### Brief
Below are entries; output exactly the lines from the one with "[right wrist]" to the one with "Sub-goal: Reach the", both included, and nothing else.

### Data shown
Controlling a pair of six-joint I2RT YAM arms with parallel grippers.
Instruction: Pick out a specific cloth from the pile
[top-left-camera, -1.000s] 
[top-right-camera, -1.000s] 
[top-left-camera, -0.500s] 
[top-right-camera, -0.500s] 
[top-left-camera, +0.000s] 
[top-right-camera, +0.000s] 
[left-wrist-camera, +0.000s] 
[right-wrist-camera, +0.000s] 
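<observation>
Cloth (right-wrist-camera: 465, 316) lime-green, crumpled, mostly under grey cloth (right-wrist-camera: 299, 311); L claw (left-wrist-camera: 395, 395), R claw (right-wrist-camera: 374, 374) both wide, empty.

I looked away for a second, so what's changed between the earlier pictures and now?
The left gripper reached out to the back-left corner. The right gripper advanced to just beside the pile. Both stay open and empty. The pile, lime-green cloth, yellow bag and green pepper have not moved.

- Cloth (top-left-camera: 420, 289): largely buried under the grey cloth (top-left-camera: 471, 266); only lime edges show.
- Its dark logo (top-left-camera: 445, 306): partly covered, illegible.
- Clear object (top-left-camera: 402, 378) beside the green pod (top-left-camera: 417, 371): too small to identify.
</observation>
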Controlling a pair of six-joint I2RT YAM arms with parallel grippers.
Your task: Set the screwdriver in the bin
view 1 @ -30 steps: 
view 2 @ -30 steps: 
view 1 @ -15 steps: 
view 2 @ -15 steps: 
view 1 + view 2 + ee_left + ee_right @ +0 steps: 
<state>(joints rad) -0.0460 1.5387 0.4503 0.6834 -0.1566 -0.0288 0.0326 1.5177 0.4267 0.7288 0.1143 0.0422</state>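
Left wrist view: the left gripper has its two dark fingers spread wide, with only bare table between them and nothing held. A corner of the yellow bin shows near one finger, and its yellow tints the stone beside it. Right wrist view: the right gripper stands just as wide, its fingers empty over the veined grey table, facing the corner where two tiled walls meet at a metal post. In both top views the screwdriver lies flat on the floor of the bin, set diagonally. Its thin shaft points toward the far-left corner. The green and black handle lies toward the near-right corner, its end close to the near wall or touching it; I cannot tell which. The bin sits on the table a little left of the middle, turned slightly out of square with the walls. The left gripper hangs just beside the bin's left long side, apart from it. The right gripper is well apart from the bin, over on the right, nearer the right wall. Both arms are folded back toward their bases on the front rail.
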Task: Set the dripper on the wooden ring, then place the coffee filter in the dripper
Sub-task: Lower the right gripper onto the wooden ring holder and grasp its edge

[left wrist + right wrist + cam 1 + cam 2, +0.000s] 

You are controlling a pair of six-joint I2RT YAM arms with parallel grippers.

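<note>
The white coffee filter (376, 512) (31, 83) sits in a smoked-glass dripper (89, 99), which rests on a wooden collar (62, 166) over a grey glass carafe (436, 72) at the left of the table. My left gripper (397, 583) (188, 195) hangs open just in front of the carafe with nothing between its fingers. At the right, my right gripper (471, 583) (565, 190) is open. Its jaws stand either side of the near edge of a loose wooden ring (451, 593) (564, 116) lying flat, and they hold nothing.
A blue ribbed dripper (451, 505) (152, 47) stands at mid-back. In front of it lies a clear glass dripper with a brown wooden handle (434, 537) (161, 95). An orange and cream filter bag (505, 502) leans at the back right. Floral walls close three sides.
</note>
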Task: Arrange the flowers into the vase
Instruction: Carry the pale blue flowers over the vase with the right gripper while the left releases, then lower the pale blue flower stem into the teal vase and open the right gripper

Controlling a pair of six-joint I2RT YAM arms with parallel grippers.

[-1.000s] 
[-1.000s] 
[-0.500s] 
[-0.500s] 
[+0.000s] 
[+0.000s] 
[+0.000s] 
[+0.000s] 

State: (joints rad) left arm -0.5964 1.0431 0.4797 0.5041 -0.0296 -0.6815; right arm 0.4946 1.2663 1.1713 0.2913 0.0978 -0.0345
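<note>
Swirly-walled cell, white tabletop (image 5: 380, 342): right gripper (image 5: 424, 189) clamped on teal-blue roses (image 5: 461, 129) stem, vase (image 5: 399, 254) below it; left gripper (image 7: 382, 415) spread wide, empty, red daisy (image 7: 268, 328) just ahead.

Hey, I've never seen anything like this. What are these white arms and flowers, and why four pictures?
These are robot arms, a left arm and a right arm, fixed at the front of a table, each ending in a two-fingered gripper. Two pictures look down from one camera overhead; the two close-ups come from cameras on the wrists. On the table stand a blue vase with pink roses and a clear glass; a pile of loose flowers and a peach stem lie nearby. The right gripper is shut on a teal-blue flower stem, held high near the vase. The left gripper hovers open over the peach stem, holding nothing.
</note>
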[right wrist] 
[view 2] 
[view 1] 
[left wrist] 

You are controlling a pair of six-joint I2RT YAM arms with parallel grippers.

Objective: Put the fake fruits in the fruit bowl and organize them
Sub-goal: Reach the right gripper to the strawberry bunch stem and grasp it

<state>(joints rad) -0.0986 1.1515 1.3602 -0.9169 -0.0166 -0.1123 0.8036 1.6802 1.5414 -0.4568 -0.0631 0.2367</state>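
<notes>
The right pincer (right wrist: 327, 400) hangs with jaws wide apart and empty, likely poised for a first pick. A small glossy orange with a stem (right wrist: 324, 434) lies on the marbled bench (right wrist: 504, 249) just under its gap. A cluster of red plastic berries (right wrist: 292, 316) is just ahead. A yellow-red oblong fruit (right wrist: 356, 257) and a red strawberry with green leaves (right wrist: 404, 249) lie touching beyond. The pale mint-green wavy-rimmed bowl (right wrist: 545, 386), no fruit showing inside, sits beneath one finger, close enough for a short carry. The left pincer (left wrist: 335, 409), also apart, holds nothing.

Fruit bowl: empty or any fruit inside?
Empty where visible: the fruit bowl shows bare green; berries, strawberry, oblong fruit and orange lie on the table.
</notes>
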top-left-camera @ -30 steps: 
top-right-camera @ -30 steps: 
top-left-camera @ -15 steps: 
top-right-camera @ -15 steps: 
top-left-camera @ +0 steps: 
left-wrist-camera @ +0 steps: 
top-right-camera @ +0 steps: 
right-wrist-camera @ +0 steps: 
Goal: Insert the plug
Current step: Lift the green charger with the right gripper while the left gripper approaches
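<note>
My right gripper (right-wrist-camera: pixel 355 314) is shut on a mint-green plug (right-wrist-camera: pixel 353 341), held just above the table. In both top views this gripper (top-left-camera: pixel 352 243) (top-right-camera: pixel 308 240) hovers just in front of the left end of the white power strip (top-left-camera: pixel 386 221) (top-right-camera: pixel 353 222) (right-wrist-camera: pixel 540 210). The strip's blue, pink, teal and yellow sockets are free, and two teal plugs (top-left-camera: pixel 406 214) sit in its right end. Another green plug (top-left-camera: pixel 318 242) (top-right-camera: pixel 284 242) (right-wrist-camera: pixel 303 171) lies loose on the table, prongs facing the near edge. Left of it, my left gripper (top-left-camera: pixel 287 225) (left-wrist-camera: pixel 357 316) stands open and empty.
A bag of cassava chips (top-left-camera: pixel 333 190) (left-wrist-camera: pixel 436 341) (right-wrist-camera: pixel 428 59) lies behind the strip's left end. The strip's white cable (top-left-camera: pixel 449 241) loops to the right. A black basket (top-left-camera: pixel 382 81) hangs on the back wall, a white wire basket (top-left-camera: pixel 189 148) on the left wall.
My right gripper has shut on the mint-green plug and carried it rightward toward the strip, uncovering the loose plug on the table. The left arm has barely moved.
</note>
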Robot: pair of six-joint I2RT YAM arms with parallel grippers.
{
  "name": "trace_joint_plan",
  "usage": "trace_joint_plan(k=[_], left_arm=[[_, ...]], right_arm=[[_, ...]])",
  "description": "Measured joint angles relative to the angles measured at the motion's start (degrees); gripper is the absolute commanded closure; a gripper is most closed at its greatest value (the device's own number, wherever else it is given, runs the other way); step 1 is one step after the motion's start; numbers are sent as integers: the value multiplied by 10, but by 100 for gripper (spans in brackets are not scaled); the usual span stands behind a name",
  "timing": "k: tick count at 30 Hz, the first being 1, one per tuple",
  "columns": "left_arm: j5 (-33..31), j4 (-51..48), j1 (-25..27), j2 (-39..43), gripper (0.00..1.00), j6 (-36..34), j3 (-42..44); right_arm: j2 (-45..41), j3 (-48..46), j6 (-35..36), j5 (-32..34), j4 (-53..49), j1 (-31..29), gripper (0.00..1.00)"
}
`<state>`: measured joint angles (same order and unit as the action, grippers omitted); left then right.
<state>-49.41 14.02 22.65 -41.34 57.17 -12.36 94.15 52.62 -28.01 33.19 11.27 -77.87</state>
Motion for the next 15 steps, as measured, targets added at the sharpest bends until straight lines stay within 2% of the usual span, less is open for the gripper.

### Solution for this task
[right wrist] 
[view 2] 
[view 1] 
[left wrist] 

You are controlling a pair of six-joint I2RT YAM arms with parallel grippers.

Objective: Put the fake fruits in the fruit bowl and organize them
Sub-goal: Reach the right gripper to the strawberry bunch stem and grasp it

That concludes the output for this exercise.